City & City Fringe Investment Market
Overview
2024 transaction volumes reached a total £2.268Bn which is the lowest annual volume in the City since 1990. The total volume is quite significantly down on 2023 (£3.75Bn) and c.65% below the 5 year average (c.£6Bn). However, Q4 experienced the highest quarterly volume of the year and double that of Q4 2022 volumes demonstrating signs of improved market sentiment coming into 2025.
Significant Q4 24 transactions making up the total of £790M include Labs’ sale of 90 High Holborn, WC1 to Greycoat & Polis (£180M) and Helical Plc’s sale of a 50% share in JJ Mack Building, EC1 to Ashby Capital (£139.2M) – these two transactions totalling nearly 50% of the total. Other notable sub £50M transactions include – Criterion’s acquisition of 1 Princes Street, EC2 from RBS (£35M), French Fund Iroko’s second acquisition of the year; 158-164 Bishopsgate, EC2 from British Land (£25.7M) and toy company Zuru’s purchase of 10-4 Pentonville Road, N1 from Derwent London (£26M) for their own occupation.
The average lot size in Q4 was c.£31M which when compared to the 2017 average of in excess of £90M shows how the liquidity for larger lot sizes has dramatically declined. We have still seen 82 transactions however, so the number of deals remains high, despite much smaller total volume. Allsop City team were responsible for five of these in Q4 most of which were in the liquid lot size range of £5M to £15M.
Who is Buying?
For the first time in a while the UK investors were outgunned by overseas buyers with American Investors accounting for c.40% of the total volume across five transactions, with Middle Eastern investors second, accounting for c.29% of the deal volume. Once again, Asia investment was generally low with only one transaction by LKK Foods who acquired the final piece of the island site around the Walkie Talkie building from Royal London Asset Management.
Owner occupier acquisitions are becoming more prevalent than ever, seeking to capitalise on historically low pricing. Premium pricing was realised for 16-18 Monument Street, EC3, a 22,951 sq ft freehold building which sold for £15,000,000, £654 per sq ft, £1,000,000 ahead of the original guide price, to an owner-occupier following a competitive bids process.

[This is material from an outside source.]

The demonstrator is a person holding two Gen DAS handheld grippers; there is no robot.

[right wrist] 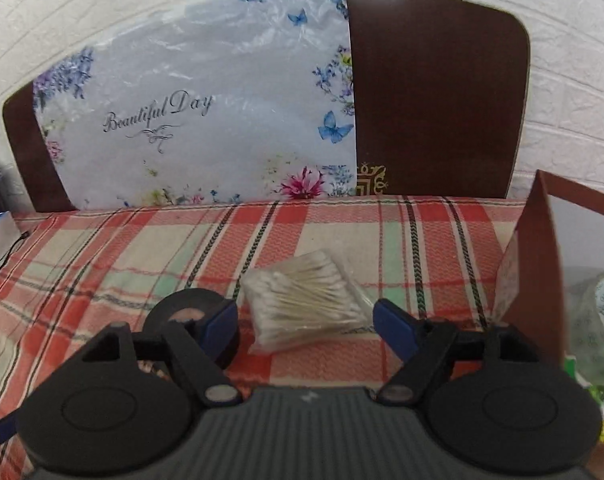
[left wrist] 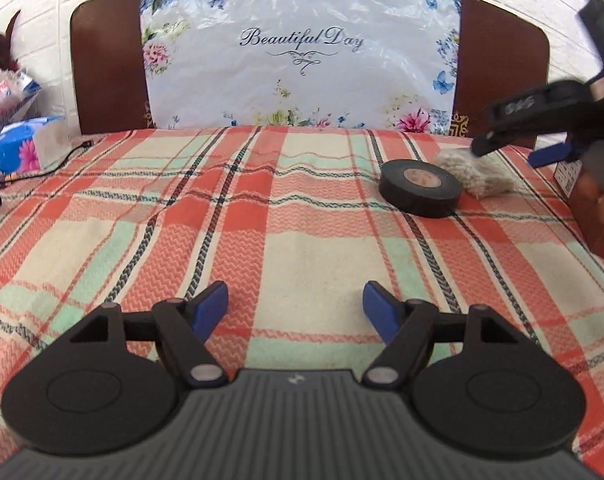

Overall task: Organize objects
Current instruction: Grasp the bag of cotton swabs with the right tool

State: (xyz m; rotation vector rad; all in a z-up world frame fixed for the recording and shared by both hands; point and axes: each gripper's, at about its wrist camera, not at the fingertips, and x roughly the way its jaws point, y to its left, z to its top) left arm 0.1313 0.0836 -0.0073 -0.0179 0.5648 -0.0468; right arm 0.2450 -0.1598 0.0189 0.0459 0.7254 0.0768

French retail funds remain active buyers of high yielding assets that are fully let. Iroko purchased their second London asset of 2024, the long leasehold interest in 158-164 Bishopsgate, EC2 from British Land for £25.7M, 7.67%, £519 per sq ft. The 49,484 sq ft mixed-use building is primarily let to Tesco, with offices above multi-let to six tenants off a low overall passing rent of c. £42.68 per sq ft.
Who is Selling?
Most active sales are being driven by finance related events or wider strategic decisions to sell i.e. closed-ended Fund or sector diversion, rather than business plan completion sales or profit taking. One of the larger Q4 sales was The Relay Building, 1 Commercial Street, E1 which was marketed for sale under instruction of the senior lender. The 102,905 sq ft virtual freehold office building (with sold off residential above) was purchased by the borrower for over 50% less than the original purchase price of £91M in 2018. The price paid in December was £43M reflecting 12% yield (topped up) and £418 per sq ft but with a considerably shorter WAULT.

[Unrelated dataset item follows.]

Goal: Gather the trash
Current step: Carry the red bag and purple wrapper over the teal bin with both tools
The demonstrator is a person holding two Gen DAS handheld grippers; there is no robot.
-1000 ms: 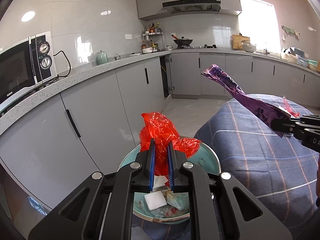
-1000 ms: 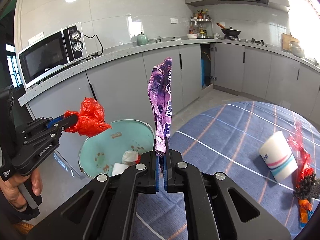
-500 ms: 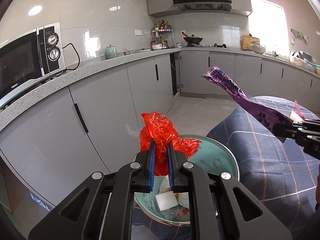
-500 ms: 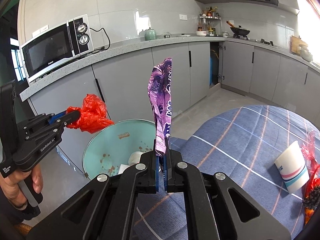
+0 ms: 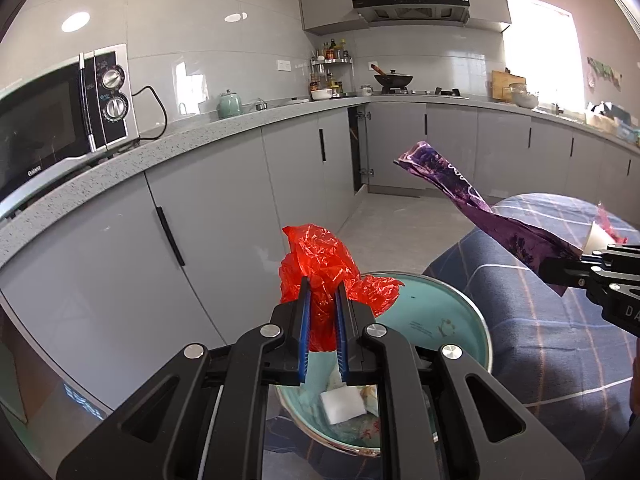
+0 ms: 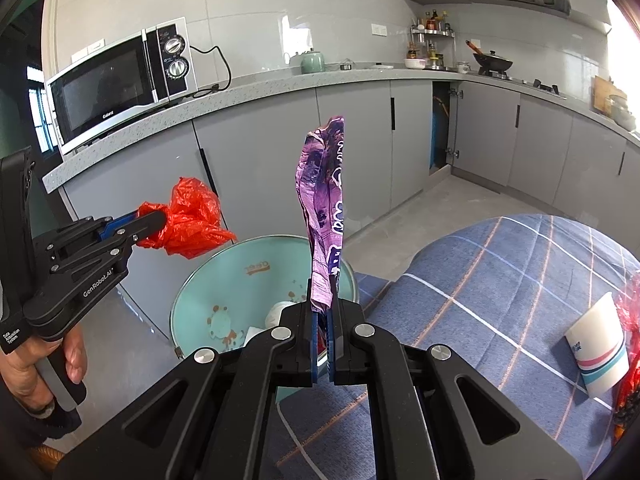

Buildings with diminishing income streams or in need of heavy capital expenditure are attracting buyers from the C1/aparthotel sector which is very well-capitalised. These purchasers are preserving values for vacant office buildings within the City of London provided they can be configured for a bed use. In December 2024 AEW’s EVI Fund sold St Clements House, EC4 ahead of the guide price for £22,225,000, £513 per sq ft to JMK who will convert the building into a 132 room aparthotel. Allsop were also responsible for the sale of ABRDN’s Gate House, 1 Farringdon Street, EC1 which was acquired by a private UK investor for £11.3M reflecting £518 per sq ft to convert to C1 use.
Headline Deals
The largest deal of the quarter was Greycoat & Polis acquisition of 90 High Holborn, WC1 from Labs for £180M, 6.6% net initial yield and £991 per sq ft. Held freehold in a strong Midtown location, the building is multi-let to four tenants, the majority tenant being Labs Worldwide off average rents of £64.32 per sq ft and a WAULT of c.8 years term certain. The 6.6% acquisition yield is a c.200bps discount to the pricing originally quoted when the building was first marketed for sale in 2022.

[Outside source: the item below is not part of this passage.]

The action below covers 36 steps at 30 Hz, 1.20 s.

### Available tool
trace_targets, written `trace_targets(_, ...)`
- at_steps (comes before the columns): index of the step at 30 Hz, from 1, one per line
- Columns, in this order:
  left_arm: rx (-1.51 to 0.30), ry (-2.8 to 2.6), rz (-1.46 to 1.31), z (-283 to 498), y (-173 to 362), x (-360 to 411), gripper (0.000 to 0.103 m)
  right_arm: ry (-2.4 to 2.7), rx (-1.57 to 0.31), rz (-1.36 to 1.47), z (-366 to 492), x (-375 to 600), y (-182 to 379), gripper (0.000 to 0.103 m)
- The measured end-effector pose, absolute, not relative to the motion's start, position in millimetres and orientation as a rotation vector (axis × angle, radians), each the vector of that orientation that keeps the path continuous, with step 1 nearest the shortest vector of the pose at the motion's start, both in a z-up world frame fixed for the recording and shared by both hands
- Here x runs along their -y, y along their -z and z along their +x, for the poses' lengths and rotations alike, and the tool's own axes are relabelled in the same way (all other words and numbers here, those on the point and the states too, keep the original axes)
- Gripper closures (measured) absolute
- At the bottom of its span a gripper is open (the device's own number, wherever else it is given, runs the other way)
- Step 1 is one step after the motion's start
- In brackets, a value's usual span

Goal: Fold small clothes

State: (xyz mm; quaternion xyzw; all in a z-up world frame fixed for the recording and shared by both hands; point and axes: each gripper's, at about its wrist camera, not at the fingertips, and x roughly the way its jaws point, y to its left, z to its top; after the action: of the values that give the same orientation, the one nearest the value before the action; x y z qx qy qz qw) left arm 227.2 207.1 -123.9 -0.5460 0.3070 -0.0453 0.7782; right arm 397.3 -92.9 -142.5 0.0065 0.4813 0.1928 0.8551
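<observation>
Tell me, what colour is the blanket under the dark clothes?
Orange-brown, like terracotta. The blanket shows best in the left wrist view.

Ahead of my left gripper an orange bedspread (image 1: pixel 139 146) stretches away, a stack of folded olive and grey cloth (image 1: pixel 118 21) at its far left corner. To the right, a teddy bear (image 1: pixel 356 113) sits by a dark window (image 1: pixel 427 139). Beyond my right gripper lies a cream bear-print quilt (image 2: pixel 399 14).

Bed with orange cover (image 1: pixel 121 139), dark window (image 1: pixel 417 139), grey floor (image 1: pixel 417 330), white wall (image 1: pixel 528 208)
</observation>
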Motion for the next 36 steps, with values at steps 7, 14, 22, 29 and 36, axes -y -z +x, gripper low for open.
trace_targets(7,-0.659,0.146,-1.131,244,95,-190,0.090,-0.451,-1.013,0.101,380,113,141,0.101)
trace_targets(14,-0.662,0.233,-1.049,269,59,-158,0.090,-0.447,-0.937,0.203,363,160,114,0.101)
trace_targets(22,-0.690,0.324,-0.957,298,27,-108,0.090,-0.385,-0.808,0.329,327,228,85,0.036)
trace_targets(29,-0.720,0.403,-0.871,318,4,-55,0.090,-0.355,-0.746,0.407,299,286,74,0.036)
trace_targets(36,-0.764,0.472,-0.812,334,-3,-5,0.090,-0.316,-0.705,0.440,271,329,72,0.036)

The sale of a half share in Helical’s JJ Mack Building, EC1 to Ashby Capital was the second largest deal of the quarter and the fifth and final transaction of the year over £100M. This prime new development next to Farringdon West Elizabeth line hub is multi-let off an average rent of £83.43 per sq ft with a WAULT to break of 10.9 years. Held long leasehold, the yield achieved was 5.75% on the contracted rent and at £139.2M, the capital value was just in excess of £1,351 per sq ft. Despite the long leasehold tenure this pricing is reflective of a ‘best in class’ building trading in the current market.
Direction of Travel
Following interest rate cuts in August and November, but either side of what was deemed a largely inflationary Autumn Budget, sentiment seems to be slowly improving as the number of active buyers in the City continues to increase. In 2025 we anticipate more £100M+ transactions, with more impetus from buyers to conclude deals. However, any significant increase in values is unlikely until the velocity of interest rate cuts increases.
There is increasing pressure on owners who have been able to extend existing loans in the short term. We therefore expect more sales to be driven by finance related events as banks lose patience, but also from owners of ‘best in class’ well let assets, especially those assets which have capitalised on a strong leasing market with major pre-let activity at record rents. Evidence from sales such as JJ Mack demonstrate robust pricing for ‘best in class’ assets with exceptional ESG credentials.
The £870M+ currently under offer/ exchanging in January (including some large transactions such as 1 Portsoken Street and Borough Yards) suggests there will be an increase in £100M+ transactional activity in 2025. With a steadily increasing buyer pool, transaction volumes should continue their recovery through 2025, hopefully supported by further interest rate cuts.